In one sentence: Uniswap used to be very profitable, but "the money earned does not enter the protocol/UNI's value loop"; now it needs to be connected.

🔥2) After the switch is turned on: The "value capture" of $UNI comes from two cash flows.
A. Take a cut from the transaction fee → Convert to UNI → Directly burn

The Uniswap official blog clearly states that 0.05% of v2 goes to the protocol, and plans to gradually expand from the "mainnet core pool that covers the vast majority of LP fees" to more chains/more products.

B. #Unichain sorter fee net income → also used to burn UNI

The proposal states: Unichain has an annual DEX trading volume of approximately $100 billion and annual sequencer fees of about $7.5 million; after deducting the L1 data cost and the 15% paid to Optimism, the remainder enters the burn mechanism.

🔥3) Core data: How many dollars worth of UNI can be repurchased and burned in a year?

We use two sets of "the most critical and citable" data for calculations:

(1) The recent fee scale of Uniswap (the "base" that determines the protocol fee)

DefiLlama reports: Uniswap's fees for the past 30 days are approximately $53.26M, with an annualized figure of about $649.8M (this metric refers to "fees/fees", not protocol revenue).
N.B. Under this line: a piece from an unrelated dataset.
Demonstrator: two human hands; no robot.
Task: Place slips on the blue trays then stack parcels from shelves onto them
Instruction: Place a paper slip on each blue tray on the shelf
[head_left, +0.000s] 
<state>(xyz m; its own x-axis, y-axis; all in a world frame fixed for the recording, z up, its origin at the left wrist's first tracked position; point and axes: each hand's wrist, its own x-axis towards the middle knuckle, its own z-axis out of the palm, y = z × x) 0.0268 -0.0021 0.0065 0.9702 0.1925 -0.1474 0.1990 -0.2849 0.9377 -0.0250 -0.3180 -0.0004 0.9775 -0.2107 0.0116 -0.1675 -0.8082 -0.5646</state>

(2) If the mechanism for "historical backtesting estimation" has already been activated

Blockworks Research has made a burn estimate based on this proposal: if the mechanism is in effect, approximately 26 million USD in UNI could be burned over the past 30 days; about 150 million USD could be burned within the year.

This is very valuable: it directly provides an approximate answer to "how much can the protocol extract under the real fee structure and convert it to burn."

🔥4) Three scenarios: annual repurchase scale, annual deflation rate, and the "repurchase yield" on UNI.

The current price of UNI is about $6.21, with a circulating supply of approximately 630.3 million coins and a circulating market cap of about $3.916 billion (approximately the same according to CoinMarketCap/CoinGecko).

Convert "annual burn amount in USD" into "annual UNI burn quantity" and "deflation rate", then convert it into "repurchase yield (burn$ / market cap)".

Scenario A: Conservative (annual burn ≈ $65M)

From: With an annualized fees of ~$650M, assuming the protocol takes an effective cut of about 10% (conservative estimate) + Unichain net amount temporarily ignored/very small.

Annual UNI burn ≈ 10.47M tokens (approximately 1.66% circulation)

Corresponding repurchase yield ≈ 1.7%/year

Scenario B: Benchmark (annual burn ≈ $100M)

From: A more neutral extraction closer to "v2 1/6 + v3 layered (1/6~1/4) mix" with a small supplement from Unichain.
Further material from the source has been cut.